▶ Try it: Output, exactly and with no pictures, the line that contains "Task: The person" and every line that comes after it in the data below, the last one included.

▶ Information provided:
++++++

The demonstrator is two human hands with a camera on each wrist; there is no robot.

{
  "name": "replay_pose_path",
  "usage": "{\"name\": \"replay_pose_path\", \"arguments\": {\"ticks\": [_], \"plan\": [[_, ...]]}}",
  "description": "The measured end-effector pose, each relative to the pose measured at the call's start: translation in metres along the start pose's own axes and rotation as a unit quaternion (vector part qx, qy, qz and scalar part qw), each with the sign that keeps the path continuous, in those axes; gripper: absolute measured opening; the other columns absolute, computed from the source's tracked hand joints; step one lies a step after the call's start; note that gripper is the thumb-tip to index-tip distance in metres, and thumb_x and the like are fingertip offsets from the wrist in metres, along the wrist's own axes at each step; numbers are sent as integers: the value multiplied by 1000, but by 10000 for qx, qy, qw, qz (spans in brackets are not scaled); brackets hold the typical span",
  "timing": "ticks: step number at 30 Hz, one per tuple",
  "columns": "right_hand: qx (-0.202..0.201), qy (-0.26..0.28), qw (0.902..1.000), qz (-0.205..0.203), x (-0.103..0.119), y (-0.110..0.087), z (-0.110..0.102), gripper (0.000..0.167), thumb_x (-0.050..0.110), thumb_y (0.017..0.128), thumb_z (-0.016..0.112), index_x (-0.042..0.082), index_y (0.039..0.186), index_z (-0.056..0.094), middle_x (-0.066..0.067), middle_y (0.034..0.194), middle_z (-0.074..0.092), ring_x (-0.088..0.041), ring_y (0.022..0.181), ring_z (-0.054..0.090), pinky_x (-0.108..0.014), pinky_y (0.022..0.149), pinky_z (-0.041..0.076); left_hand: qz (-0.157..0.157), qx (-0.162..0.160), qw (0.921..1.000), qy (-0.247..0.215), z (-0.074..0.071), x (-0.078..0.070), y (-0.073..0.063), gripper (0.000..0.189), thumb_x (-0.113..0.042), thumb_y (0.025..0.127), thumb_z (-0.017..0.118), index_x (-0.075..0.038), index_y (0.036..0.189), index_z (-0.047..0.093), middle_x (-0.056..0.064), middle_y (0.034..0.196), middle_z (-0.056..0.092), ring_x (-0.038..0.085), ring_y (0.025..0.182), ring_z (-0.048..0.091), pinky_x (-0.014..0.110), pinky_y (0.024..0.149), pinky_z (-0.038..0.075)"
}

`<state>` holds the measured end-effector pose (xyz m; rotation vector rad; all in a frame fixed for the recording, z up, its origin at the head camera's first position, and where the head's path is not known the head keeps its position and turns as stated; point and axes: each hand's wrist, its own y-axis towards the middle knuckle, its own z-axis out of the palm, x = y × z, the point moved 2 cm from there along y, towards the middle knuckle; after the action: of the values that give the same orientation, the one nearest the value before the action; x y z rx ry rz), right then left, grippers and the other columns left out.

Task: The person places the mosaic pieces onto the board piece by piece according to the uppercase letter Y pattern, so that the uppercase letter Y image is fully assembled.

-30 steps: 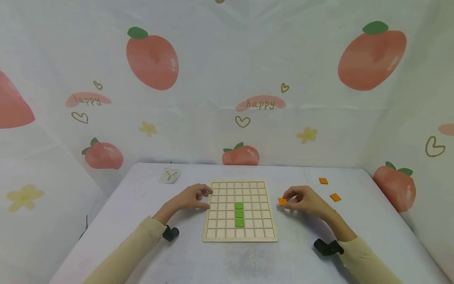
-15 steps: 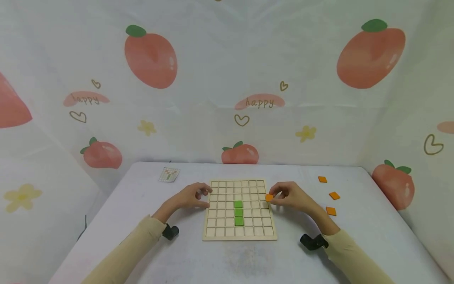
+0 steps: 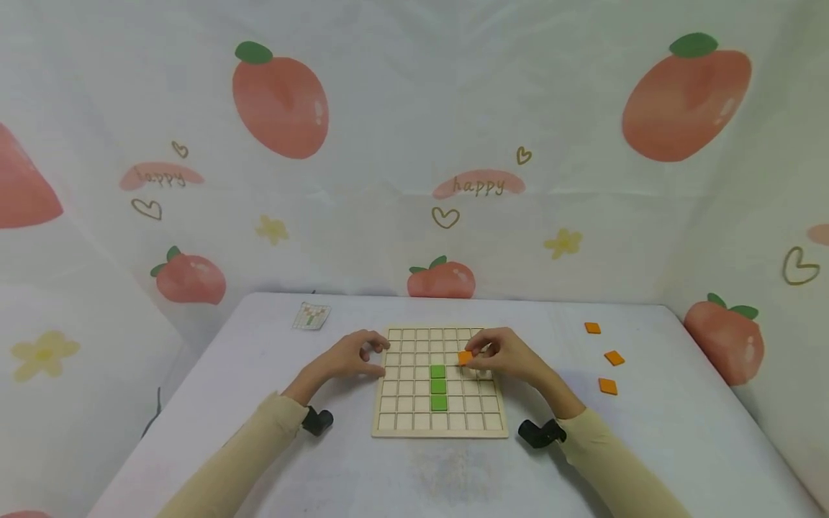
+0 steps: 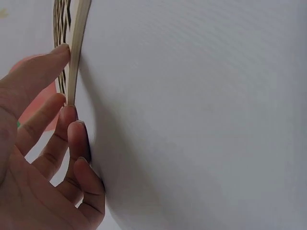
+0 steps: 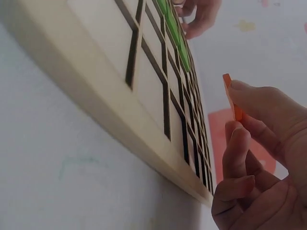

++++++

▶ Response to this task:
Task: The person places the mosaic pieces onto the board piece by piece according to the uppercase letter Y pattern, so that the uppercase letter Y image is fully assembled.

-30 steps: 
-15 steps: 
+0 steps: 
+0 steps: 
+0 steps: 

The exercise requires no further work.